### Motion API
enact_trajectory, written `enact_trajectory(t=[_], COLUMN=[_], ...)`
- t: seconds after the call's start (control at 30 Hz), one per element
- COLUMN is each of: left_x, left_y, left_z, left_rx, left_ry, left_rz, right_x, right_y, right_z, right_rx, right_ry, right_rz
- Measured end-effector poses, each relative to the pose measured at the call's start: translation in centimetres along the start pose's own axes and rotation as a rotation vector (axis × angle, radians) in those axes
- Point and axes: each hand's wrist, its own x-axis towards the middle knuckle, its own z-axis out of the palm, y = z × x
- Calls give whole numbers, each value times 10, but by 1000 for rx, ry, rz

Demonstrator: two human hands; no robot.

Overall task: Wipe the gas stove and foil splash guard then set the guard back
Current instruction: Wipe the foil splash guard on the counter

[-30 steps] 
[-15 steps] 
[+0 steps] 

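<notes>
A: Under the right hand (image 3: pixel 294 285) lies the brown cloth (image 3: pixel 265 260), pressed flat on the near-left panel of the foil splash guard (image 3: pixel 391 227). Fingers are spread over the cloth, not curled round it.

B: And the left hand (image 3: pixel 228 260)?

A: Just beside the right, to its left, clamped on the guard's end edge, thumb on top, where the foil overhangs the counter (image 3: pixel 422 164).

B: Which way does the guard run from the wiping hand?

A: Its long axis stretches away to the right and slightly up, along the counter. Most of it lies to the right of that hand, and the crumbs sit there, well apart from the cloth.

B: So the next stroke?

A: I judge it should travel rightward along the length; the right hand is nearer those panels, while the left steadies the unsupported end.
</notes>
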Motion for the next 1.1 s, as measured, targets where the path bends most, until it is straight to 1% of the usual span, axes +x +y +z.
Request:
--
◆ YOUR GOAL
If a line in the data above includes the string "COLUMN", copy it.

◆ RESPONSE TO THIS EXERCISE
enact_trajectory, written `enact_trajectory(t=[_], COLUMN=[_], ...)`
- COLUMN is each of: left_x, left_y, left_z, left_rx, left_ry, left_rz, right_x, right_y, right_z, right_rx, right_ry, right_rz

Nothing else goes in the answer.